Span requested from the data below: the line with "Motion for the" through the line with "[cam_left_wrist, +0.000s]", both included. Give only these lines again, exactly, and leave every picture out.

*** Information

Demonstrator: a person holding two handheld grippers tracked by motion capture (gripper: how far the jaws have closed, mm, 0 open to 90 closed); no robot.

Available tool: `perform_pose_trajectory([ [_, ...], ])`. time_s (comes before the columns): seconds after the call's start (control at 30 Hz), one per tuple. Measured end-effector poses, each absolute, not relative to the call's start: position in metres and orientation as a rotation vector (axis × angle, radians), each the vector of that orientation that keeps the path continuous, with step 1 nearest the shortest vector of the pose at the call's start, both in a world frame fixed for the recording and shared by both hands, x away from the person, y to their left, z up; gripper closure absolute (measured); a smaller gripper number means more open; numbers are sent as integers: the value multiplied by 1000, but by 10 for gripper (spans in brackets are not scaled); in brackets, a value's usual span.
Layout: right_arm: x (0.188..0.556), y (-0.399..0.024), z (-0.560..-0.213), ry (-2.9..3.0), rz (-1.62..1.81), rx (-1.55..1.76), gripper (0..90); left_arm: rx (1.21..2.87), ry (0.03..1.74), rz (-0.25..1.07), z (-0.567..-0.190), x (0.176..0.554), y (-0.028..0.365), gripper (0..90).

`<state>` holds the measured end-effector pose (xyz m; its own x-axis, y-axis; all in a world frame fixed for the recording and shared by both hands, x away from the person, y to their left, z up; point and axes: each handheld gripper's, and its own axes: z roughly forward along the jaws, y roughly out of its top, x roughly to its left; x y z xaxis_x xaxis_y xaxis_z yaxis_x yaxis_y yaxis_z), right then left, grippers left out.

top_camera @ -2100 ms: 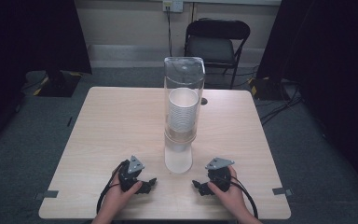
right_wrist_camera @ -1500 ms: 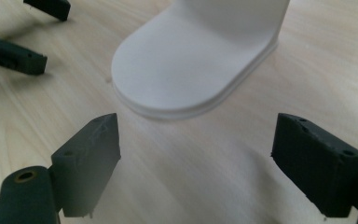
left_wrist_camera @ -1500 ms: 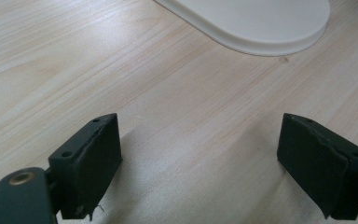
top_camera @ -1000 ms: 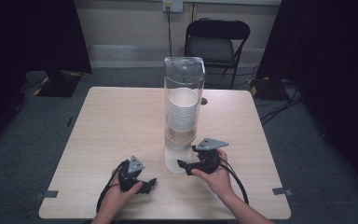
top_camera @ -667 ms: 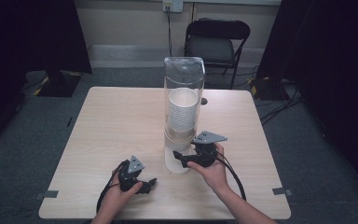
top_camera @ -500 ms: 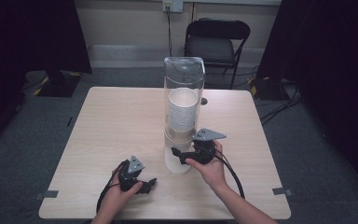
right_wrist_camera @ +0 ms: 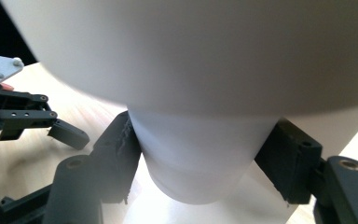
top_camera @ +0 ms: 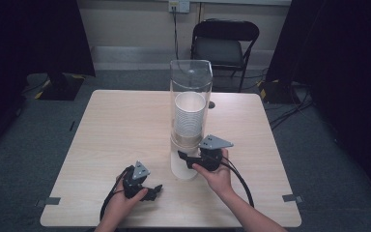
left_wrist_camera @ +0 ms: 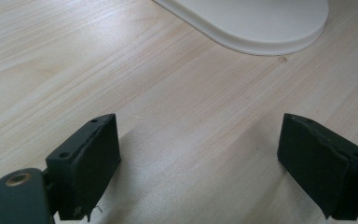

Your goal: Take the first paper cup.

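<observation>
Reaching level, right gripper (top_camera: 188, 158) clasping cup (right_wrist_camera: 200, 154).

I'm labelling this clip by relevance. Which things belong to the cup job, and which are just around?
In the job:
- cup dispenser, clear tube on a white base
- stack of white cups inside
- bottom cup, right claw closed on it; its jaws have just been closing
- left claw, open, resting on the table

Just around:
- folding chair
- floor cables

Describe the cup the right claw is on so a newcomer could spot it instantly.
Start at the tall clear dispenser tube mid-table, loaded with stacked white paper cups. The bottom cup pokes out beneath it. Unlike the cups nested above, its lower half hangs exposed, pinched between the right claw.
</observation>
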<state>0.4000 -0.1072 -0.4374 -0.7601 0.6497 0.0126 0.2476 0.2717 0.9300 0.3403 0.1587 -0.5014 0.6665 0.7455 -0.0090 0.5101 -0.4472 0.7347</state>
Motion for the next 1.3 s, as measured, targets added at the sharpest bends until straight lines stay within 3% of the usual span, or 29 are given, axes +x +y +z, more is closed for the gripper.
perform_pose_trajectory([
  [1.3,403,-109,-443,2196,1486,768,366,2151,962,413,-501,340,159,125],
])
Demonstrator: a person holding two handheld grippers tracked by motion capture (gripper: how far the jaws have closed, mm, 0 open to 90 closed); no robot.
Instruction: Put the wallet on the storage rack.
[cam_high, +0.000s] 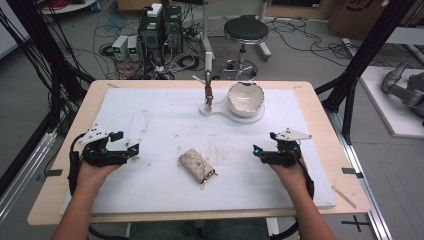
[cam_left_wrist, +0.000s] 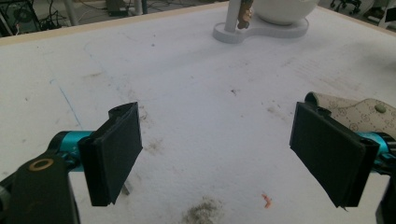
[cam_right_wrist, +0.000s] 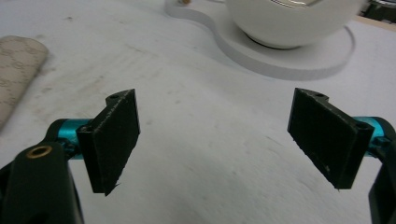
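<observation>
A beige patterned key pouch (cam_high: 197, 164) lies in the middle of the white mat, its metal clasp toward the front. My left gripper (cam_high: 134, 149) rests at the mat's left side, open and empty, pointing right toward the pouch (cam_left_wrist: 364, 114), which peeks out behind its right jaw. My right gripper (cam_high: 257, 150) sits at the mat's right side, open and empty as well; the pouch (cam_right_wrist: 16, 70) shows at the left edge of the right gripper view. A white bowl (cam_high: 245, 97) stands on a white base (cam_high: 220, 111) with an upright peg (cam_high: 208, 90) at the far middle.
The white mat (cam_high: 150, 115) covers most of a wooden table (cam_high: 320, 105). It is stained and dusty. Beyond the table stand a stool (cam_high: 245, 31), computers (cam_high: 160, 30) and cables on the floor. Black frame posts (cam_high: 365, 55) flank the table.
</observation>
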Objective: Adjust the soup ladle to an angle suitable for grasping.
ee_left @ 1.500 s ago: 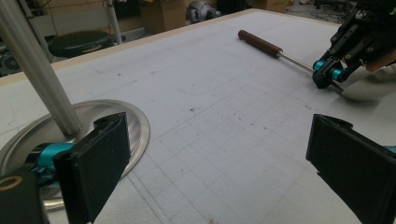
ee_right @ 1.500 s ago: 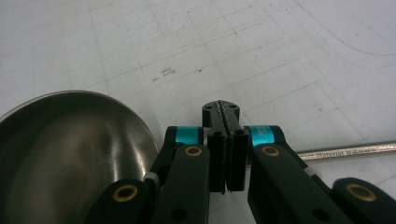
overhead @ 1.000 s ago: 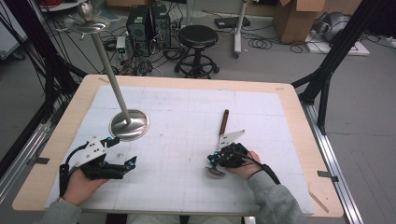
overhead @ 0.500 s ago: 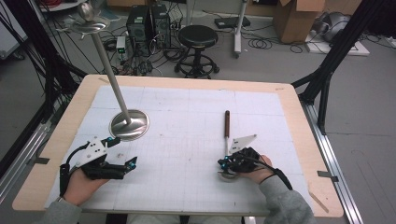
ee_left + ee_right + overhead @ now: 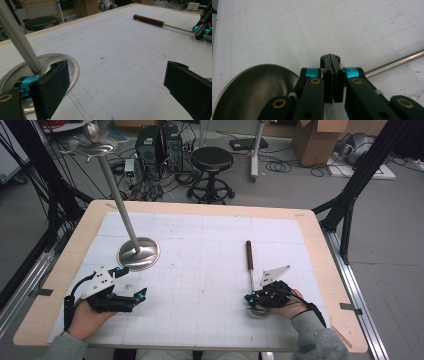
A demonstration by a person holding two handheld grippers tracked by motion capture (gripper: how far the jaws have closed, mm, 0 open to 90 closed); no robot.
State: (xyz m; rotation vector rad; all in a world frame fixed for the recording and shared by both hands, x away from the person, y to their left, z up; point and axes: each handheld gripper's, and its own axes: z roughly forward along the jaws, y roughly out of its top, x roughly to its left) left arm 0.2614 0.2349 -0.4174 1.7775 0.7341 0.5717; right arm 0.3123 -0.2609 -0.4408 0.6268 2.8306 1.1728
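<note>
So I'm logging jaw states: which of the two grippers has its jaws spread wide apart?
The left gripper, beside the stand's round metal base. The right gripper, over the ladle, is shut.

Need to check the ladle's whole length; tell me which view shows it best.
The high view: the ladle lies full length, brown handle to bowl by the right gripper. The left gripper view gives handle and shaft; the right gripper view gives bowl and some shaft.

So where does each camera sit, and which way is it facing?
High view: above the near edge, looking forward and down at the table; both forearms and tongs show.
Left gripper view: rides the left tongs, open, facing the stand.
Right gripper view: rides the right tongs, shut above the ladle.
All three share the ladle's shaft.
</note>
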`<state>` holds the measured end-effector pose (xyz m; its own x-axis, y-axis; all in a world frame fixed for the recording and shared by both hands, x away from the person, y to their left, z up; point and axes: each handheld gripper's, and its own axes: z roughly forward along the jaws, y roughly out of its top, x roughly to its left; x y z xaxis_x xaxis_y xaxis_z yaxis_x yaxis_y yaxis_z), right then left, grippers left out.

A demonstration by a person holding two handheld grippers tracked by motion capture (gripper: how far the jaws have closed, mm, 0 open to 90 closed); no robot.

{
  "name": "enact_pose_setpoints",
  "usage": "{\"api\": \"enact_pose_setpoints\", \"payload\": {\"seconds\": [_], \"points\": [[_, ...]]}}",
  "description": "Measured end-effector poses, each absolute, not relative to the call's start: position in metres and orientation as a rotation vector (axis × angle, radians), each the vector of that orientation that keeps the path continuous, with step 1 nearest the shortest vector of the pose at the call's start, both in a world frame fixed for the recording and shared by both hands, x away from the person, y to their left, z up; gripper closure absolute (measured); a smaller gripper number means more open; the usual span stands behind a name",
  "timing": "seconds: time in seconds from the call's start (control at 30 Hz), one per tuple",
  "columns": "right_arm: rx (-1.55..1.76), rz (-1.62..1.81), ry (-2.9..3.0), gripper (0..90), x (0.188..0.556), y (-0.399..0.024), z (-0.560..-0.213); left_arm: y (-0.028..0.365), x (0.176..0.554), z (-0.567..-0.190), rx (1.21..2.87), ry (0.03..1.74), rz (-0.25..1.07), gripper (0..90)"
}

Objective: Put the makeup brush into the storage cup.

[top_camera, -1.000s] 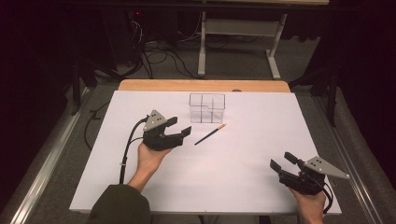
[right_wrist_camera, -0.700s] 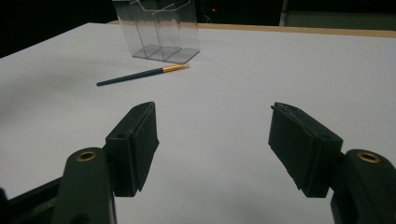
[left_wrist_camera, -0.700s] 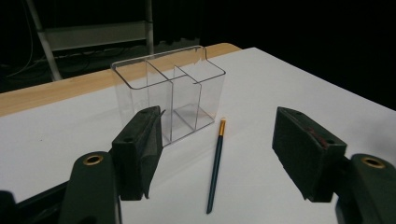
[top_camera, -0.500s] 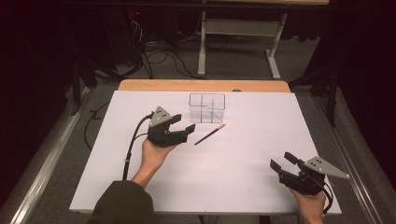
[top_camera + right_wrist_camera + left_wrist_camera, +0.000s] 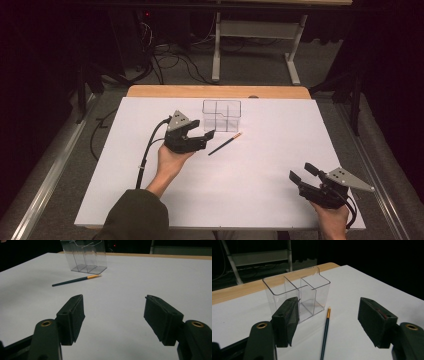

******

◆ **Response area**:
Motion for the next 1.3 s, as measured, targets added at the sharpest bends until straight lines stay within 3% of the usual span, or 29 are given, axes +x +y +z, more is closed for the gripper.
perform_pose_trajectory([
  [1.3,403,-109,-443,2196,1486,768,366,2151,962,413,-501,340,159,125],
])
Demonstrator: a person holding two handheld grippers tracked by motion capture (gripper: how far the jaws have closed, mm, 0 open to 90 closed); no robot.
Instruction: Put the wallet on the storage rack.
[cam_high, +0.000s] 
[cam_left_wrist, +0.000s] 

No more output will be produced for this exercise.